3. In the CRISPR modelling activity, we used models to learn about a complex microscopic process (paper cut-outs, digital simulation).

-The models we used accurately reflected the process relatively well because it was simplistic in a way that a grade 12 Biology student could understand, but not too simple that it did not appropriately describe the process/steps. Though it would be a bit better if we had a model that we could see physically changing in front of us rather than changing the paper around to demonstrate this change. For instance, a model replica online probably would have shown us the steps significantly better than this, but using this method we could change it ourselves which helps show our learning. In conclusion, I think it was a great way of showing and demonstrating our learning of CRISPR-Cas9 editing and why it is so important for the scientific world.

4. Models are commonly used to communicate scientific concepts to non-scientific audiences. Do you think this is an effective way to educate students and/or the public about science? Explain why or why not.

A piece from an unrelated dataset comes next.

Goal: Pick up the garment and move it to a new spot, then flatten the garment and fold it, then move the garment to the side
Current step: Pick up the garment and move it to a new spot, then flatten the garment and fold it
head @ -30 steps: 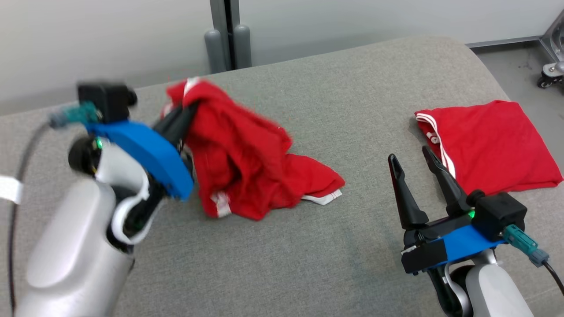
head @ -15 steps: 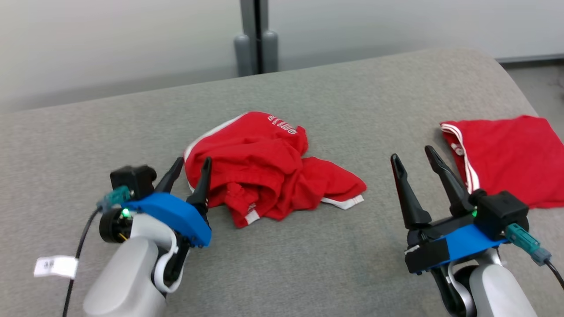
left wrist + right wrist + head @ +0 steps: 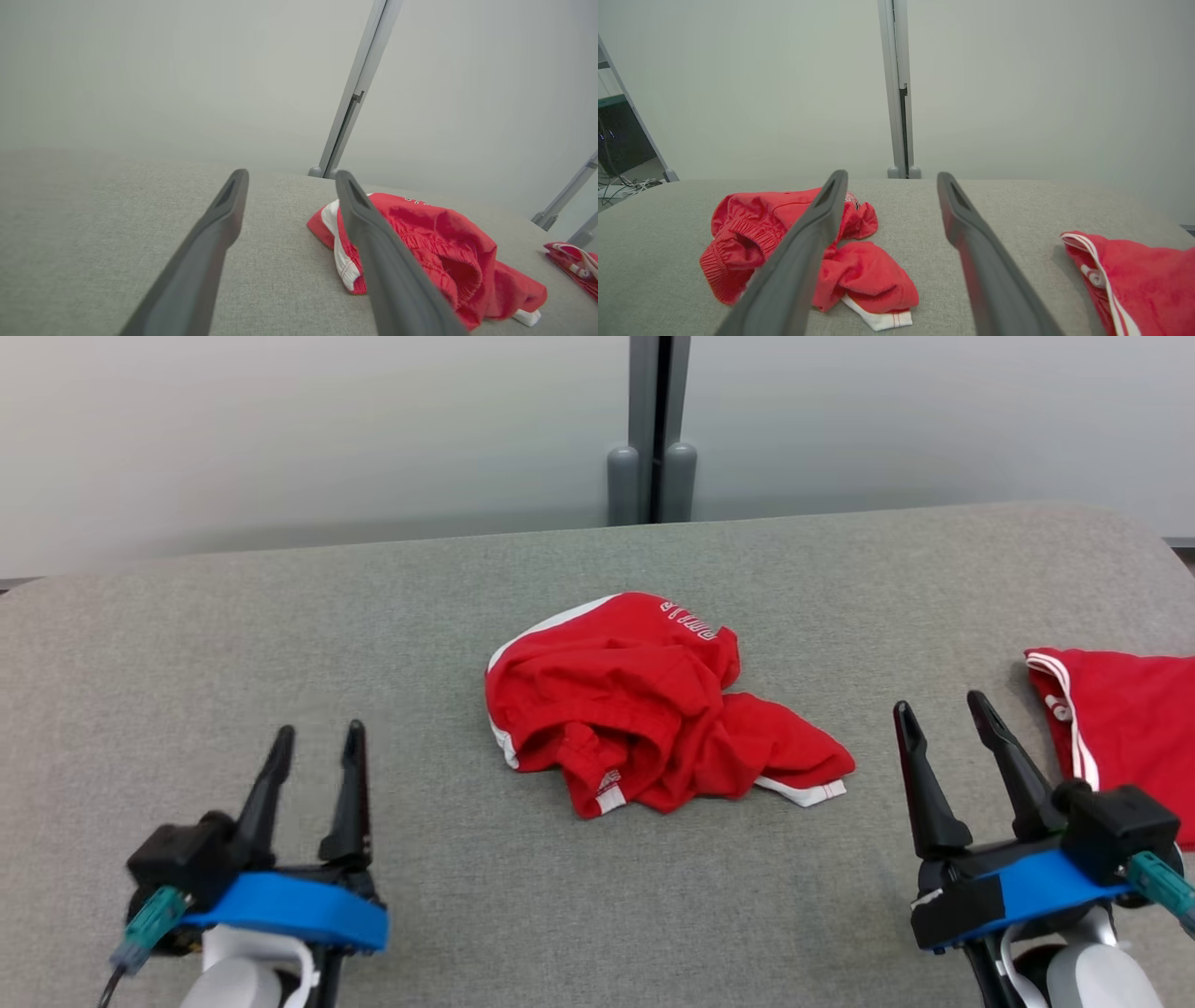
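The garment [image 3: 644,705] is red with white trim and lies crumpled in a heap at the middle of the grey cushioned surface [image 3: 373,616]. The left wrist view has the garment [image 3: 434,242] to the right, the right wrist view has the garment [image 3: 794,242] to the left. My left gripper [image 3: 316,743] is open at the lower left, well clear of the cloth, nothing between its fingers. At the lower right my right gripper [image 3: 943,714] is also open and empty, between the heap and a second red piece.
A second red garment with white stripes [image 3: 1120,728] lies flat at the right edge of the surface, also in the right wrist view [image 3: 1134,275]. A grey post [image 3: 652,429] stands against the pale wall behind. Bare grey surface spreads left of the heap.
My left gripper opened, let go of the garment and drew back to the lower left. The garment settled in a heap. The head camera turned, shifting the whole picture.
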Controlling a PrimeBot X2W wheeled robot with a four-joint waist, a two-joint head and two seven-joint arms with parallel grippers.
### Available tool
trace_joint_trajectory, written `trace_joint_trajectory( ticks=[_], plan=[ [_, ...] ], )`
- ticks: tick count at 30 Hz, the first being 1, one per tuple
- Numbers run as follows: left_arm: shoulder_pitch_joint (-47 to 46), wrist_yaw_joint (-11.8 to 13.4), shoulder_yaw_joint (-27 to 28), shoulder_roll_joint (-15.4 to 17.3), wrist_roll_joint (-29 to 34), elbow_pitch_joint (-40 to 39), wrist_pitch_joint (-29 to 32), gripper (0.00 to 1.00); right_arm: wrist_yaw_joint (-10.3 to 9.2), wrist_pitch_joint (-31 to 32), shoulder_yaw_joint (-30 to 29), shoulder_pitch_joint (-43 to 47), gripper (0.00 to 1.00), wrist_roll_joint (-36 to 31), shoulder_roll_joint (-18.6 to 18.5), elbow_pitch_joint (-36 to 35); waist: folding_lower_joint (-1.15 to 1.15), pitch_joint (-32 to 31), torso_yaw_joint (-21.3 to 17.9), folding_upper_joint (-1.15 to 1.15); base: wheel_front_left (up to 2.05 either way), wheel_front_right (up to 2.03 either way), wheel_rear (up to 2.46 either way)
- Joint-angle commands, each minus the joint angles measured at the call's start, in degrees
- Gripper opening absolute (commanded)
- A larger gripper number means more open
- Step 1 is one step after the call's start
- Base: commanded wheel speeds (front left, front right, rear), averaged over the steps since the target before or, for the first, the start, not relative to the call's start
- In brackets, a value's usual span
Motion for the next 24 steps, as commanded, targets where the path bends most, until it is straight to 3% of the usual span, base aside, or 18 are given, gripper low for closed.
trace_joint_trajectory(
  ticks=[1,13,24],
  plan=[
    [1.03,0.68,1.26,0.57,1.01,-1.47,-0.23,1.00,0.03,0.12,-0.32,1.08,1.00,-0.25,0.07,0.18,0.00,0.04,0.31,0.00,0.00,0.00,0.00],
    [9.88,4.15,2.94,1.91,5.31,-8.12,0.35,1.00,0.03,-0.80,-3.24,4.09,1.00,-0.95,0.89,4.02,0.00,-1.84,0.99,0.00,0.00,0.00,0.00],
    [10.28,5.03,2.26,2.12,4.72,-10.33,2.14,1.00,0.04,-1.25,-2.71,2.43,1.00,-1.03,1.02,6.38,0.00,-1.58,1.25,0.00,0.00,0.00,0.00]
  ],
)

-I believe it depends on the model because some help show how the biological thing would look while other just confuse the person more. For instance, organelles within a cell drawings are helpful models because they show what they look like, but they do not communicate the fact that they are not completely stationary at all times because the paper is static. This would be an example of a great model that shows information in a clear and concise way. Though the image is a bit blurry because it is not very big, it shows each individual organelle of a plant cell. You can clearly see each part and no arrows are crossing over one another. The different parts are colour coded so you can tell them apart very easily and even someone who has never taken a biology class can grasp at the different parts, what they look like, and how they differ from one another.

Unfortunately, for bad models they fail to represent the information they have drawn out. Like this model I found on the internet. My issue with this model is that it communicates way too much information in a non-neat way. There are so many arrows and they distract you from the main parts. Someone who did not take biology would see this and freak out because there are so many different parts. Why show the inside of an animal cell if you are also then going to show so many different dendrites everywhere on the page. It draws your eyes from one place to another and you do not even consume the information. Some of the writing is even covered by the drawing. A model must demonstrate information in a neat and tidy way to be great.

The use of models to educate the public on science can be great as long as it is done in such a way that you can view the information well, it is legible, and tidy. If able to a legend describing specific zones would be very useful for those struggling to grasp the topic. Arrows should not crossing over one another. To sum up, models are good ways to demonstrate knowledge even if done on a static piece of paper. They can educate and teach people biological things (muscles, cells, bone structure, etc.) without needing to look inside of an actual body or microscopic example. They can be done in a tidy and neat way as to show people without stressing them out.

Models should be continued to be used throughout the teaching world to educate individuals about science!